World Class Policing Awards 2019

Each week, in the lead up to the inaugural World Class Policing Awards sponsored by Accenture in November, Policing Insight will be publishing details of the 54 finalists. This week, the outstanding nominations include a police cadet scheme for adults with learning difficulties, a new mobile fingerprint reader, a drink awareness project in Australia and many more.

Last week, Policing Insight published the first nine of the 54 finalists in the inaugural World Class Policing Awards. This week we are publishing our second set of finalists reflecting the best of policing practice. 

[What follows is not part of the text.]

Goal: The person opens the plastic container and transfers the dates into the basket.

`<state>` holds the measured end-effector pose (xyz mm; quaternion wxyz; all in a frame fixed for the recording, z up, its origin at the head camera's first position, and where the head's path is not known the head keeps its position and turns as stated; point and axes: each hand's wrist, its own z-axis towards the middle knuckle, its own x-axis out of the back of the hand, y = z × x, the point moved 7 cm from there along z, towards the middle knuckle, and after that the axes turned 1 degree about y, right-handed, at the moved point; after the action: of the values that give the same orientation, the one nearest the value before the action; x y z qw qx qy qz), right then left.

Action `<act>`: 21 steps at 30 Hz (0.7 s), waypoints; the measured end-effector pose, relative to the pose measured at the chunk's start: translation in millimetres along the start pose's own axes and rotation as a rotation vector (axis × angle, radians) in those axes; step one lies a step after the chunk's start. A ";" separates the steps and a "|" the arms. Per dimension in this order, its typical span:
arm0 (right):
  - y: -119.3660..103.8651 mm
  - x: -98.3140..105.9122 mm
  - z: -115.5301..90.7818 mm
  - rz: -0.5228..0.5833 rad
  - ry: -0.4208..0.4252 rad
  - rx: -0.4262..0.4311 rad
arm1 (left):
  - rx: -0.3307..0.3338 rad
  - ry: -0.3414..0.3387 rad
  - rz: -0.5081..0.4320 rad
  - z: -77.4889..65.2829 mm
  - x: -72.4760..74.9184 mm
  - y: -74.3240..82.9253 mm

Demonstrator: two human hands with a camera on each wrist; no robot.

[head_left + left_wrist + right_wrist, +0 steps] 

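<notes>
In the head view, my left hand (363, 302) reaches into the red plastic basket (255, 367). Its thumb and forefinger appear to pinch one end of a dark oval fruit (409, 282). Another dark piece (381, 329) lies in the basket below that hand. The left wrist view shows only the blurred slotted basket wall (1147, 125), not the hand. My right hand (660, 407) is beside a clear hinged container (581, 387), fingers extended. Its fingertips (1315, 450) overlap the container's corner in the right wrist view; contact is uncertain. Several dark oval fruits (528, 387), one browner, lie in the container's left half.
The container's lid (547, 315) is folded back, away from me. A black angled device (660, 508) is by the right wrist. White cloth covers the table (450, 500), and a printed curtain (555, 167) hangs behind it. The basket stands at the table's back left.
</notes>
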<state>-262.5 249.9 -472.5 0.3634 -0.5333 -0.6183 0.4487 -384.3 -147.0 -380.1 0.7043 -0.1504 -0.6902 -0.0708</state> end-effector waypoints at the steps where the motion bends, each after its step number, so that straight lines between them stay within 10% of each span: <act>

World Class Policing received well over 100 entries which have been rigorously judged against specific criteria by an expert panel consisting of senior police stakeholders.

Six winners will be announced at a special awards ceremony 14 November. One of the six winners will also scoop the overall prize. 

The awards are listed alphabetically.

First Drinks: First Impressions. Harm Reduction Through Police Engagement

Preventing assaults and youth victimisation in Night-Time Entertainment Districts (NEDs) represents a major drain on police resources, particularly in areas with a thriving nightlife. Police and researchers worked regularly together in Surfers Paradise, Queensland from 9pm-midnight, talking to groups of patrons and offering breathalysing as they entered the NED to highlight levels of intoxication. The result was a groundbreaking 58% drop in assaults, and a 50% decrease in arrests for assault, using only existing police staffing levels.

Lead force: Queensland Police Service

Partners: Griffith University, Queensland, Australia

Gloucestershire Constabulary and Treasure Seekers – Be who you are and live your dream.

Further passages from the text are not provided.